Really Old Wallpaper
Really old wallpaper. It stops me in my tracks every time. A sobering reminder of my own mortality.
Here’s what happens: I’m a Realtor showing a client a mid-19th century house. Somewhere, usually tucked in the back of a closet or stairwell I find the original wallpaper. It’s often peeking through the peeling layers of subsequent coverups or it’s in such an obscure place that future homeowners never bothered to remove it.
While my clients wander through the house I stop and stare at the filigreed print refugee from 1891. I think about who picked it? How did she pick it? (Forgive my sexism but I’m going to assume that most wallpaper was picked by a ‘she’ in 1891.) How many rolls of wallpaper did she go through to end up with this? Did she get excited with anticipation when she brought it home? Did she hang it herself? What did she love about this particular pattern? What matched it? Did her husband like it?
But mostly I think about my own mortality.

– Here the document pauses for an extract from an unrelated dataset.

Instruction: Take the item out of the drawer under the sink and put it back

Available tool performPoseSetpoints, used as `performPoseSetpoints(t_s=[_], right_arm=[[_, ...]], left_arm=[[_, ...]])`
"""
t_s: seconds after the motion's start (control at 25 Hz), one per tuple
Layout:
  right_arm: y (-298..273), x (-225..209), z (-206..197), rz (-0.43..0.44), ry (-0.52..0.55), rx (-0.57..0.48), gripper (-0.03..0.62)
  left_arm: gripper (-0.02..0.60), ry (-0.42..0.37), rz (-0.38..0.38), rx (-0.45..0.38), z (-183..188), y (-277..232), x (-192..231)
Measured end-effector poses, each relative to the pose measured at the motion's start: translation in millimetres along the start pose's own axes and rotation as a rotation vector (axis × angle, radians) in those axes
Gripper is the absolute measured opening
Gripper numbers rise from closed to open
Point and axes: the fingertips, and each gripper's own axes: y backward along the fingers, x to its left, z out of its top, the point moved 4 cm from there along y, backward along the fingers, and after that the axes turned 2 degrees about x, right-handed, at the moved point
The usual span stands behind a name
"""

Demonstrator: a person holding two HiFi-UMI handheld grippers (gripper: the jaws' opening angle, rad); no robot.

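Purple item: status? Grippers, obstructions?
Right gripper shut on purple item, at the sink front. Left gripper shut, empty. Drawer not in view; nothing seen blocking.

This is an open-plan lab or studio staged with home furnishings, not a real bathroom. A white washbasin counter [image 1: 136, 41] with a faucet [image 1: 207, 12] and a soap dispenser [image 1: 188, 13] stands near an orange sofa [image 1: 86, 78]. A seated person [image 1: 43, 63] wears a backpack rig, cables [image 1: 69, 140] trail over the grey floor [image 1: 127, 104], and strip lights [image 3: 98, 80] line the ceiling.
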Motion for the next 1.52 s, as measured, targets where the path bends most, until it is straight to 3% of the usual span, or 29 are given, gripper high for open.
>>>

This wallpaper spoke to a woman now dead. It made her happy and ‘feathered her nest.' She likely thought, like we all do, that the choice of that wallpaper was an important one and it (and she) would live forever. It did. Or might. She didn’t. Decades later I’m looking at her handiwork and thinking about this anonymous woman. I am reminded that one day the choices I make will be evaluated by someone who thinks that the prime of their life is eternal. It isn’t. I’m not.
It makes me want to order my life accordingly. Seize the Day. Do the important things. Finish strong. Leave a legacy that won’t be stripped because I made frivolous choices in my last laps.